__Problem to solve__. All lines of the listing that contain "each" should be shown in full.
(Data shown Opens)
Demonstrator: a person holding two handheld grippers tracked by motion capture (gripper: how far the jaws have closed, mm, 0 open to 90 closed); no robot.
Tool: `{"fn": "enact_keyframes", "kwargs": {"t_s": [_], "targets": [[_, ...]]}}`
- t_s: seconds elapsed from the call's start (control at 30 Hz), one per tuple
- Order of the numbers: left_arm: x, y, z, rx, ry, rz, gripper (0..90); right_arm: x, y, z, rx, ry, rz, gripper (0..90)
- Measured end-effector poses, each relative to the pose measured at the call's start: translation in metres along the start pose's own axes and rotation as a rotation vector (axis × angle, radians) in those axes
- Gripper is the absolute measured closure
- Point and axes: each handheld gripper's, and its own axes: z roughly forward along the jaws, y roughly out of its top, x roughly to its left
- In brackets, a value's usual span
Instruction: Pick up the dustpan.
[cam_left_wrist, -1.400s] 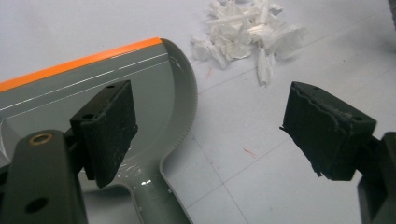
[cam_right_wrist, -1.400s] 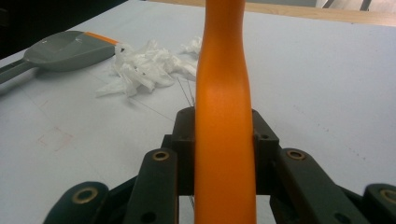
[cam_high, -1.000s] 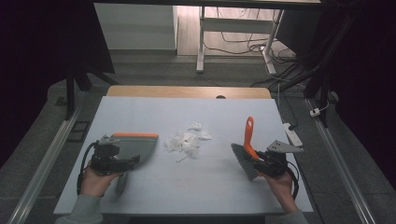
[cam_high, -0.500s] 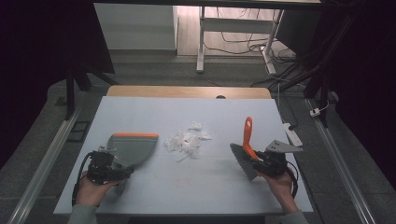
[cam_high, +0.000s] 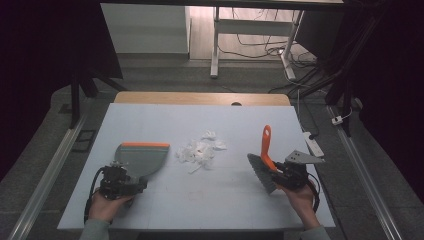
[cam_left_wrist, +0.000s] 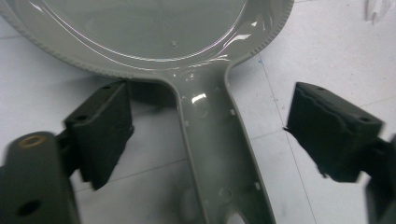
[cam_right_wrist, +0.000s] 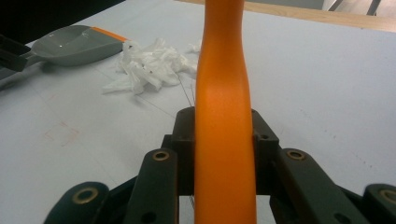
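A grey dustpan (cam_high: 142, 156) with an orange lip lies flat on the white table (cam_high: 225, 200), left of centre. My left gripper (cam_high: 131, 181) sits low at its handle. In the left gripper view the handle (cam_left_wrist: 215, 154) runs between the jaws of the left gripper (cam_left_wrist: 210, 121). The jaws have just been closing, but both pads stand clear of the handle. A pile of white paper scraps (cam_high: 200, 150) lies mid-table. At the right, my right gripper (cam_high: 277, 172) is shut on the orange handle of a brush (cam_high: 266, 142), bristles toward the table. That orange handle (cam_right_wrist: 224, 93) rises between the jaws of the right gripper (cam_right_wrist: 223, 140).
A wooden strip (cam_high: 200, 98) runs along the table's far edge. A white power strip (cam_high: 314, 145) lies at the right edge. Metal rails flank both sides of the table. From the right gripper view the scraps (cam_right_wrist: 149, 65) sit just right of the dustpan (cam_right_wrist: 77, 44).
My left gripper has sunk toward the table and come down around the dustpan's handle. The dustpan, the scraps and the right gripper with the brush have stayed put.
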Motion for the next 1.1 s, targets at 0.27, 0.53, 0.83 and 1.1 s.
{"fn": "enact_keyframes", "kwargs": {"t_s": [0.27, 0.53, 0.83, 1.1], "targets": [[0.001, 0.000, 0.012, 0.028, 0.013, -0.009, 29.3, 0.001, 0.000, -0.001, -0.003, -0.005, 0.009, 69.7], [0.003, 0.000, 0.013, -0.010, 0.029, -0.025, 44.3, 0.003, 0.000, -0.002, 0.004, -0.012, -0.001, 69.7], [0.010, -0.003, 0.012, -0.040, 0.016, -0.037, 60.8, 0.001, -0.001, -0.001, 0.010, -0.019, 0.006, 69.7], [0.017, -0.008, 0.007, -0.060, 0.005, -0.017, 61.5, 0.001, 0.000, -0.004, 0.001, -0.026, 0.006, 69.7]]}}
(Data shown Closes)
__Finished exercise__.
- Measured end-effector poses, each relative to the pose measured at the call's start: translation in metres along the start pose's own axes and rotation as a rotation vector (axis × angle, radians) in those axes
- Point and axes: each handheld gripper's, and its own axes: z roughly forward along the jaws, y roughly out of its top, x roughly to its left

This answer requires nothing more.